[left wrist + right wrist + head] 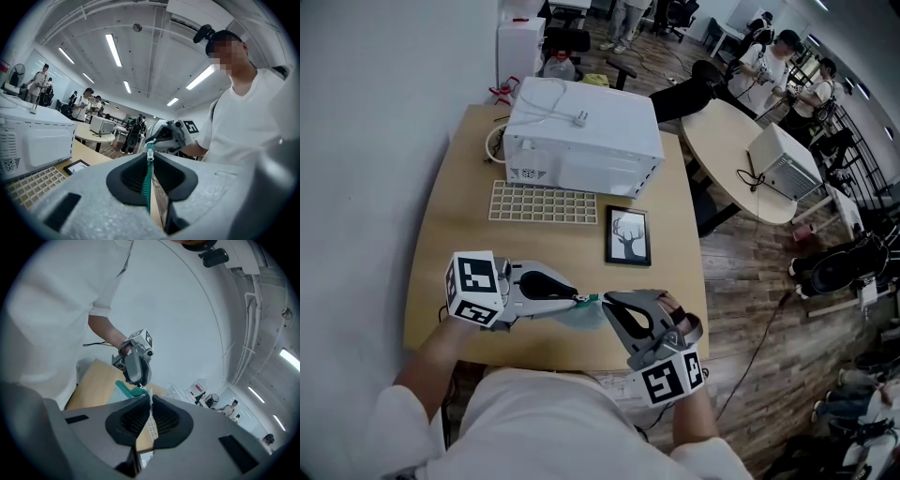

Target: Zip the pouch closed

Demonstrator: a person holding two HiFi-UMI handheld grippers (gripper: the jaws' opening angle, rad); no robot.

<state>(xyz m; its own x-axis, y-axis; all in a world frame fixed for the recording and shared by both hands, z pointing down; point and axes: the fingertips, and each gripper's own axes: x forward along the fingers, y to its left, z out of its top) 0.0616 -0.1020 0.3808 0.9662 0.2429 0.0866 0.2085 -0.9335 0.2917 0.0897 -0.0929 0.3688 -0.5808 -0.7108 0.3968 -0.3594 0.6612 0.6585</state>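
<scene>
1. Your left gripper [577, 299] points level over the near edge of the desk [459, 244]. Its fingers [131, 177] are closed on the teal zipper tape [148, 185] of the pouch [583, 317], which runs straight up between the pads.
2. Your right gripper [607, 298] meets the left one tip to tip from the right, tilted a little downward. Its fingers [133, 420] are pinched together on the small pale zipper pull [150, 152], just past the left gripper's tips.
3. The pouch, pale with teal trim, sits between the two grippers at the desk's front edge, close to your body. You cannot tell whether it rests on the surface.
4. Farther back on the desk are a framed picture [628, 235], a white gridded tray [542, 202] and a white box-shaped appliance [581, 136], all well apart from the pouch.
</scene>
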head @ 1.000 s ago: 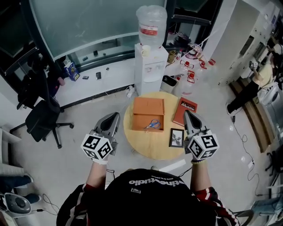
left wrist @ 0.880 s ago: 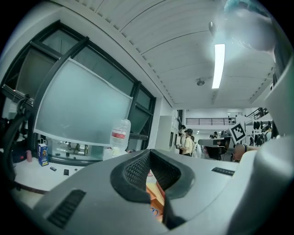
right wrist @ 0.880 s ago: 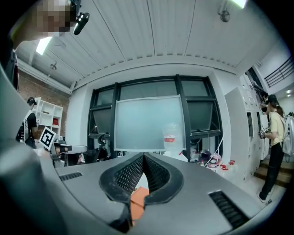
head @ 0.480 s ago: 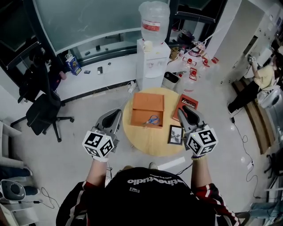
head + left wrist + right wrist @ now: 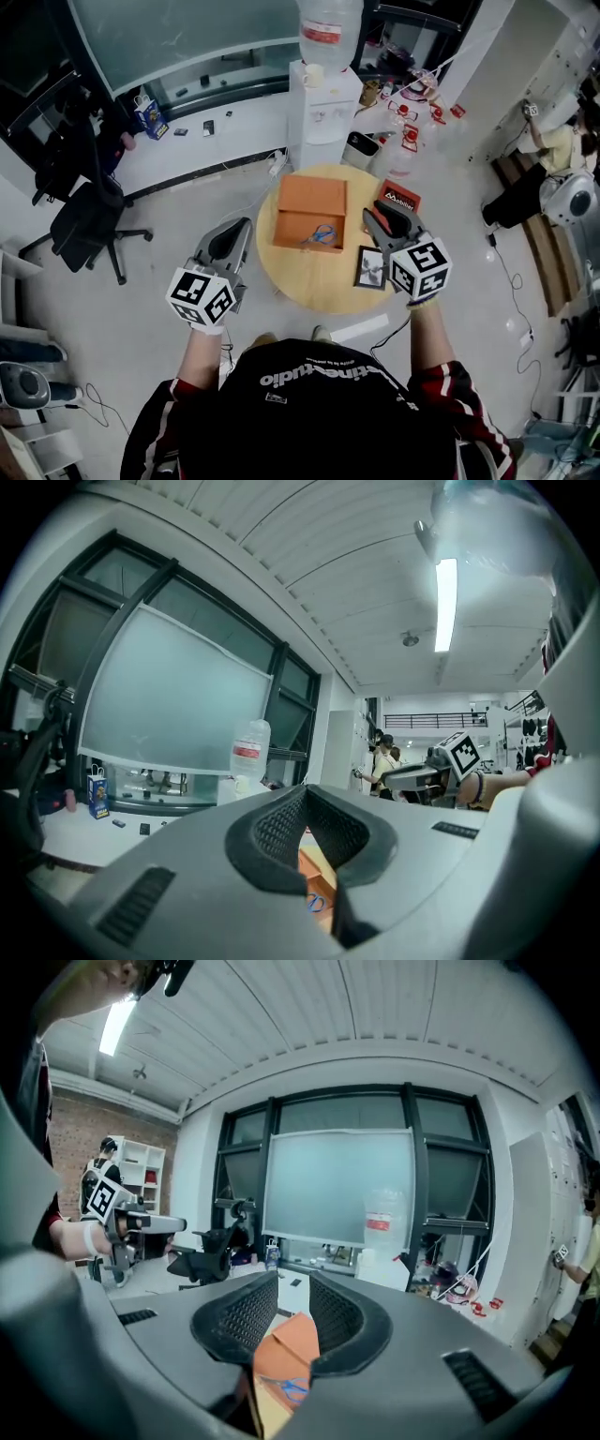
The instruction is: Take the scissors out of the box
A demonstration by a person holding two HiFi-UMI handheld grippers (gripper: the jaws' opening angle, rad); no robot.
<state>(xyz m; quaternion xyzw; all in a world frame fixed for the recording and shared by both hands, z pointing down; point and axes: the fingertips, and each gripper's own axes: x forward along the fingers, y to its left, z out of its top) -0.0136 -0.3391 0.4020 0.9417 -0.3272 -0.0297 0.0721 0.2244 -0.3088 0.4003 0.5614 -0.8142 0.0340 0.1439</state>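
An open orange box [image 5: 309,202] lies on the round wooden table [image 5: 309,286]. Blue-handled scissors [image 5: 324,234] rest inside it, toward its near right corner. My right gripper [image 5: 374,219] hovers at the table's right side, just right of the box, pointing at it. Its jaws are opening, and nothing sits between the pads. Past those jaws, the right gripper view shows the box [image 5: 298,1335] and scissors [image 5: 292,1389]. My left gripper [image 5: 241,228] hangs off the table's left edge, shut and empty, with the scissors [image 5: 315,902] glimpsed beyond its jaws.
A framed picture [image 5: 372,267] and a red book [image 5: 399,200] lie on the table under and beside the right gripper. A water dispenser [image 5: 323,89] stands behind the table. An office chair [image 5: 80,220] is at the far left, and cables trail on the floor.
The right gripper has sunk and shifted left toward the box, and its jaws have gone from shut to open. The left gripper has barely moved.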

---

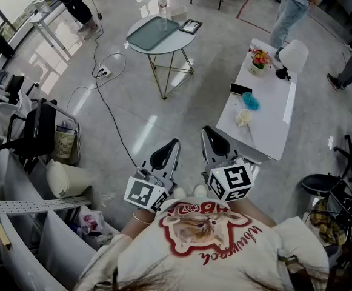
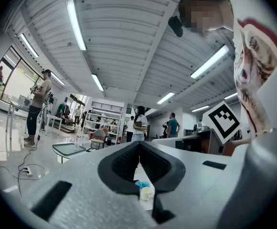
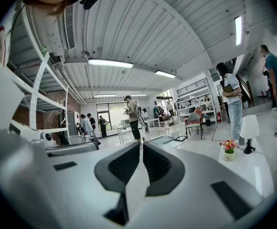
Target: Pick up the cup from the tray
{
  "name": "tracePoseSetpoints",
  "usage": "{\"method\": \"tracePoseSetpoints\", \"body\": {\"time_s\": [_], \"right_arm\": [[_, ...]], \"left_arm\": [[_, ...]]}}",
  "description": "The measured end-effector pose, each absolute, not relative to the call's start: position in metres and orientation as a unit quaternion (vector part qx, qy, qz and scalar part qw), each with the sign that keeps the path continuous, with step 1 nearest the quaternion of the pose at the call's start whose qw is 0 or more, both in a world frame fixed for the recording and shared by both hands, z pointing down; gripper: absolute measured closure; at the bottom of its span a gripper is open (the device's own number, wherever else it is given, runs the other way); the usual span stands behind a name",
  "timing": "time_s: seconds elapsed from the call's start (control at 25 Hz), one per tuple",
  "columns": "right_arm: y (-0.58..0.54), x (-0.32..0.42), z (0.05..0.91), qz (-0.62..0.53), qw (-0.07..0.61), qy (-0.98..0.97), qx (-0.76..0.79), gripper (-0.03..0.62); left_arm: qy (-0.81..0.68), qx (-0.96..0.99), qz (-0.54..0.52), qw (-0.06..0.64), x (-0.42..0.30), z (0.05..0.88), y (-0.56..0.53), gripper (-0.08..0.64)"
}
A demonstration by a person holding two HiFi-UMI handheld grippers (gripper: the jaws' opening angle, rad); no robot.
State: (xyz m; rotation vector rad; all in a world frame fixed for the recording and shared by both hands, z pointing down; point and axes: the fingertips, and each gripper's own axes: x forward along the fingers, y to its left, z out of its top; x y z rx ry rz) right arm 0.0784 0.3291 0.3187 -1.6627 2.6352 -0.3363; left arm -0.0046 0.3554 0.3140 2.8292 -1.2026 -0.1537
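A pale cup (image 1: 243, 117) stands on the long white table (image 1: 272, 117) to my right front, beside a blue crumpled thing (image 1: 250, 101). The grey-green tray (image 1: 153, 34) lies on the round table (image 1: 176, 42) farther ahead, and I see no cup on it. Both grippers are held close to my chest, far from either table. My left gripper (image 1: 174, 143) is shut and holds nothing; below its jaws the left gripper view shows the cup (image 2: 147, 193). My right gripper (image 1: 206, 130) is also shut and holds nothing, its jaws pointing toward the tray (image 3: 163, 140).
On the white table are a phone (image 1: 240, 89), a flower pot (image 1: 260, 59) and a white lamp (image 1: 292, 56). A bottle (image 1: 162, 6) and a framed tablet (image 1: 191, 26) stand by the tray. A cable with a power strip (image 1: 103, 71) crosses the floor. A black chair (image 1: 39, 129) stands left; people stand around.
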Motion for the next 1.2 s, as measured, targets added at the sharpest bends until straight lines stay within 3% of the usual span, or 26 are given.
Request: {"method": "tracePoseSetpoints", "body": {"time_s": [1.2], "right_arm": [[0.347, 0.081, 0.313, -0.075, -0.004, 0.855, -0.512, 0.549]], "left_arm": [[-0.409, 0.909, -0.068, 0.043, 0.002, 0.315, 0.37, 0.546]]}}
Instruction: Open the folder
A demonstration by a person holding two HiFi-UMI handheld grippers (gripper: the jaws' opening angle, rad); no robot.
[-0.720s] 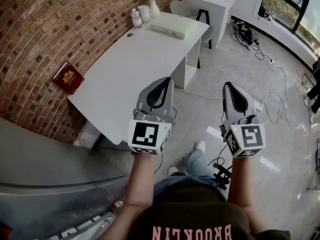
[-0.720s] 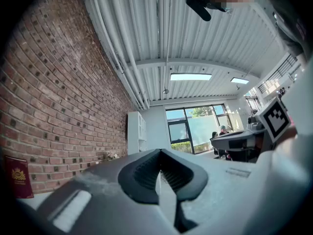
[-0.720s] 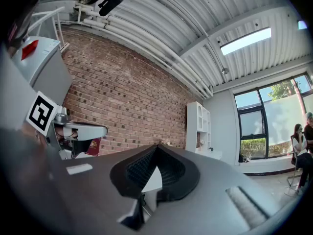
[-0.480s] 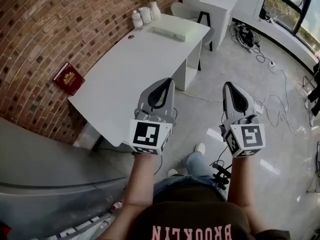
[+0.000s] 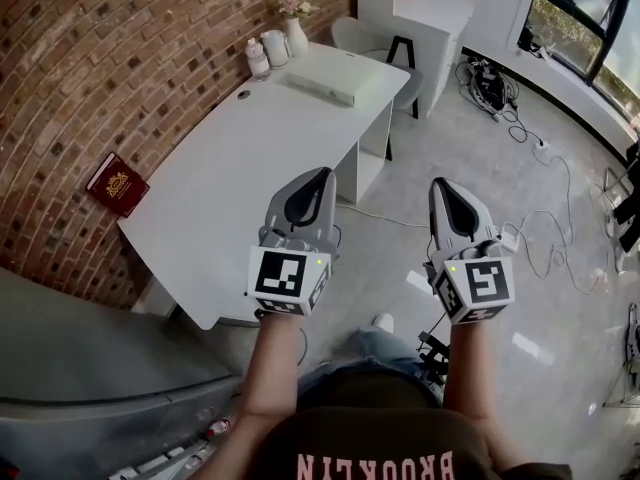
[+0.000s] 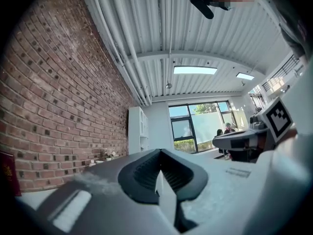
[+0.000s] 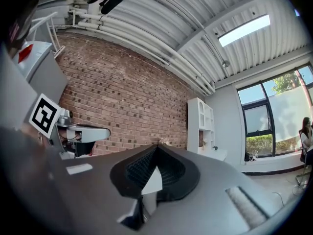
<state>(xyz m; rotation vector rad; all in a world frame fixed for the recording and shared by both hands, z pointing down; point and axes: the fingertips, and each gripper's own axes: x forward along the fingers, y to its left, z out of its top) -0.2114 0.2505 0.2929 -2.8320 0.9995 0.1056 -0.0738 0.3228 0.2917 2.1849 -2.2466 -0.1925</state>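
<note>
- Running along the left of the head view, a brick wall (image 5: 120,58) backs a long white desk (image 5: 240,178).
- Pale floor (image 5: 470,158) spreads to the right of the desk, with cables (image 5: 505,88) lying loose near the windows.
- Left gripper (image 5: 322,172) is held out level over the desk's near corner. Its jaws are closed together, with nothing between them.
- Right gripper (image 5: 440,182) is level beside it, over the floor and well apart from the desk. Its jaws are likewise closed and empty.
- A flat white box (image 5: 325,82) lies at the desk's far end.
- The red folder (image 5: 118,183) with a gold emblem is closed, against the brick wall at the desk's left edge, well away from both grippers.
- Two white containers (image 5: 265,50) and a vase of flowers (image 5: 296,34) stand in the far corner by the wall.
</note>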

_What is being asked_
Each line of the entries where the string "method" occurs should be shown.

_Result of this exercise_
  "usage": "{\"method\": \"tracePoseSetpoints\", \"body\": {\"time_s\": [_], \"right_arm\": [[_, ...]], \"left_arm\": [[_, ...]]}}",
Request: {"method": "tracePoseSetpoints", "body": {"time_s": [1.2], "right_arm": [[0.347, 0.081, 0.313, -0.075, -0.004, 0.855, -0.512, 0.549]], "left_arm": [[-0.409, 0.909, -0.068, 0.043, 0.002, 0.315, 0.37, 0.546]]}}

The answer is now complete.